Human Right to Water and Sanitation

The human right to water and sanitation (HRWS) is a principle that states that clean drinking water and sanitation are universal human rights due to their critical importance in sustaining everyone’s life. It is a fundamental principle that recognizes everyone’s right to safe, clean, accessible, and affordable drinking water and sanitation. On July 28, 2010, the United Nations General Assembly recognized it as a human right.

It is recognized as a part of international law and human rights standards, and its importance is highlighted by its inclusion in documents such as the Universal Declaration of Human Rights, the International Covenant on Economic, Social, and Cultural Rights, and the United Nations’ Sustainable Development Goals (SDGs).

Human rights treaties, declarations, and other standards have all recognized the HRWS in international law. Some commentators have used grounds other than the 2010 General Assembly resolution to argue for the existence of a universal human right to water, such as Article 11.1 of the International Covenant on Economic, Social, and Cultural Rights (ICESCR); among those commentators, those who accept the existence of international ius cogens and consider it to include the Covenant’s provisions hold that such a right is a universally binding principle of international law. The 1979 Convention on the Elimination of All Forms of Discrimination Against Women (CEDAW) and the 1989 Convention on the Rights of the Child (CRC) are two other treaties that explicitly recognize the HRWS.

The human right to water and sanitation encompasses several key principles:

  • Availability: Everyone should have access to a sufficient quantity of water that is adequate for personal and domestic uses, such as drinking, cooking, cleaning, and sanitation.
  • Quality: The water provided should meet certain quality standards, ensuring that it is safe and free from harmful contaminants that could pose health risks.
  • Accessibility: Water and sanitation facilities should be physically accessible to all individuals, including those with disabilities or those living in remote areas.
  • Affordability: Water and sanitation services should be affordable for all, and no one should be denied access due to their economic status.
  • Non-discrimination: The right to water and sanitation should be accessible without discrimination of any kind, including factors such as race, gender, nationality, religion, or social status.

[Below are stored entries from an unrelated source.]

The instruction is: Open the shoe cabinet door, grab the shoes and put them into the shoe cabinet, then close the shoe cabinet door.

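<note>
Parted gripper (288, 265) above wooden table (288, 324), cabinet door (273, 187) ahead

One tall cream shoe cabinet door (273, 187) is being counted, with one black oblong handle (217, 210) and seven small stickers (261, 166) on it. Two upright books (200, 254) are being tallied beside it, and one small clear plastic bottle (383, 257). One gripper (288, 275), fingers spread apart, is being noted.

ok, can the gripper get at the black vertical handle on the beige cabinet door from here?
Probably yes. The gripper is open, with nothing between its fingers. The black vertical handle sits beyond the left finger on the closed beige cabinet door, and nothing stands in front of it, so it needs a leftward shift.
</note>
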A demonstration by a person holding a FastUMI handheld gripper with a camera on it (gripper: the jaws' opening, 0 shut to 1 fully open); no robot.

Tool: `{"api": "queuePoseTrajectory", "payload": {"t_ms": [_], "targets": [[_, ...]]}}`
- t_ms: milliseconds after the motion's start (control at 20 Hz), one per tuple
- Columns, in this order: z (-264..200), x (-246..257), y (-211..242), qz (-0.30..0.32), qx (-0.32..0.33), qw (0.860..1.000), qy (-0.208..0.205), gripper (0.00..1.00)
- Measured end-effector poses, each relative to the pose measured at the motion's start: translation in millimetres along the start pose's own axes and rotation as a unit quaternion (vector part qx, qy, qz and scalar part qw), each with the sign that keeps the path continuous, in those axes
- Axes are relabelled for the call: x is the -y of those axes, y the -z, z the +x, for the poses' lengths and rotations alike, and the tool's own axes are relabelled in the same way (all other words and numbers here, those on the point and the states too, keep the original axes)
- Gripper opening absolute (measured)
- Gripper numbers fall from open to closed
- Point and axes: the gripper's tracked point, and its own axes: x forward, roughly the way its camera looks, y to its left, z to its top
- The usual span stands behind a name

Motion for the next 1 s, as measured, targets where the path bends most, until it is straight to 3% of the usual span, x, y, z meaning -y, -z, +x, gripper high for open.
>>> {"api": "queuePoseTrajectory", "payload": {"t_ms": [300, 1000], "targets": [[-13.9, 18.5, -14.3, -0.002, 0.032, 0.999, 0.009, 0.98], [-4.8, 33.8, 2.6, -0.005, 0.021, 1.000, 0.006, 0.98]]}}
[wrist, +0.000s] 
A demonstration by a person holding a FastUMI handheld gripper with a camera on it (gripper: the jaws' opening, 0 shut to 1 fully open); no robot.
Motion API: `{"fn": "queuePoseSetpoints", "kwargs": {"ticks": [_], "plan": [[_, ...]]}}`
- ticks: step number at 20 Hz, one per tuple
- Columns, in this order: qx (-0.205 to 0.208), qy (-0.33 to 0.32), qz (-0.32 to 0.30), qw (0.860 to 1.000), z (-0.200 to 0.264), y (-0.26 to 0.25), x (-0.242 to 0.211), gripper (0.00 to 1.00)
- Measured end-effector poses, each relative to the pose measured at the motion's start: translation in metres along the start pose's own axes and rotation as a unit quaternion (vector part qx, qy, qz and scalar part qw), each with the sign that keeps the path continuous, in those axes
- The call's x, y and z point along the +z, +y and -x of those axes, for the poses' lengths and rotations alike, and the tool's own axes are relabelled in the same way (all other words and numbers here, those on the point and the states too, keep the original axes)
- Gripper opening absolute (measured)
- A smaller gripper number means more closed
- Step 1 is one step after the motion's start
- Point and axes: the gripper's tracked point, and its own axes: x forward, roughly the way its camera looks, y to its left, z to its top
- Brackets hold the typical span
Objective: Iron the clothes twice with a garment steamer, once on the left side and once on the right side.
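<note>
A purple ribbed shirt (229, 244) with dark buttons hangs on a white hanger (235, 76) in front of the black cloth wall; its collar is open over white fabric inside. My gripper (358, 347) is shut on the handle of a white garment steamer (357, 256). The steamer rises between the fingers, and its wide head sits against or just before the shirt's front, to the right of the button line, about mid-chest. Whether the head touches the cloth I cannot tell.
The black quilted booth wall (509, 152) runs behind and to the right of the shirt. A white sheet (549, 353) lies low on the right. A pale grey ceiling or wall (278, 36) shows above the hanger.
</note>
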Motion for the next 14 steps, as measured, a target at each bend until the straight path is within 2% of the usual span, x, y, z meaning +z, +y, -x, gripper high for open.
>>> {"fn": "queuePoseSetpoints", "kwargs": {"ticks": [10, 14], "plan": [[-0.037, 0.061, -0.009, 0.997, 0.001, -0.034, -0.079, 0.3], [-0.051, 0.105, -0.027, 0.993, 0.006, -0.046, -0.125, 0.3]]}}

The United Nations Committee on Economic, Social, and Cultural Rights issued the clearest definition of the human right to water in General Comment 15 in 2002. It was a non-binding interpretation that access to water was a requirement for the enjoyment of the right to an adequate standard of living, inextricably linked to the right to the best possible health, and thus a human right. According to the document, “the human right to water entitles everyone to sufficient, safe, acceptable, physically accessible, and affordable water for personal and domestic uses.”

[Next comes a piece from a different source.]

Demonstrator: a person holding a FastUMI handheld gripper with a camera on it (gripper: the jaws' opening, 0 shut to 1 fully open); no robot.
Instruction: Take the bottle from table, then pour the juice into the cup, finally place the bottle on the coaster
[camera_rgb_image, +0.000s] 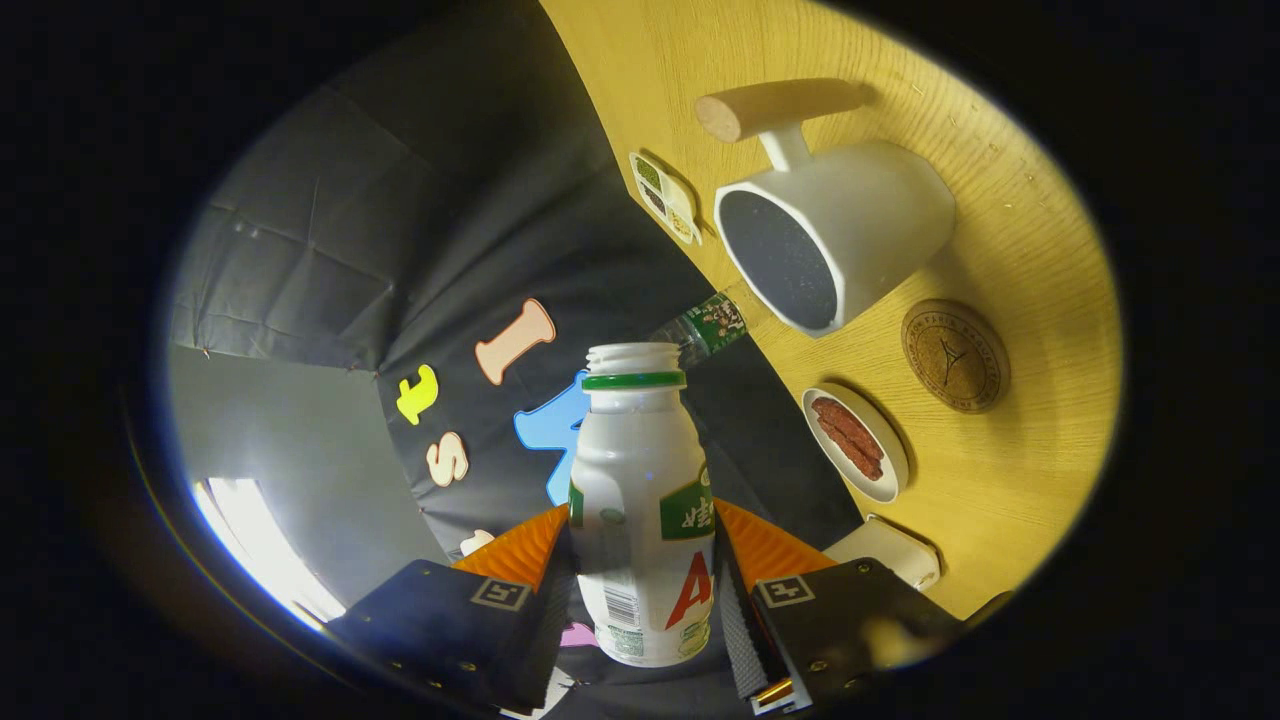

The inability to obtain safe drinking water and sanitation facilities can have serious consequences for public health, education, gender equality, and overall well-being. It disproportionately affects vulnerable populations, such as those living in poverty or marginalized communities. Efforts to ensure the realization of the human right to water and sanitation involve policy formulation, infrastructure development, resource allocation, and addressing social, economic, and cultural barriers.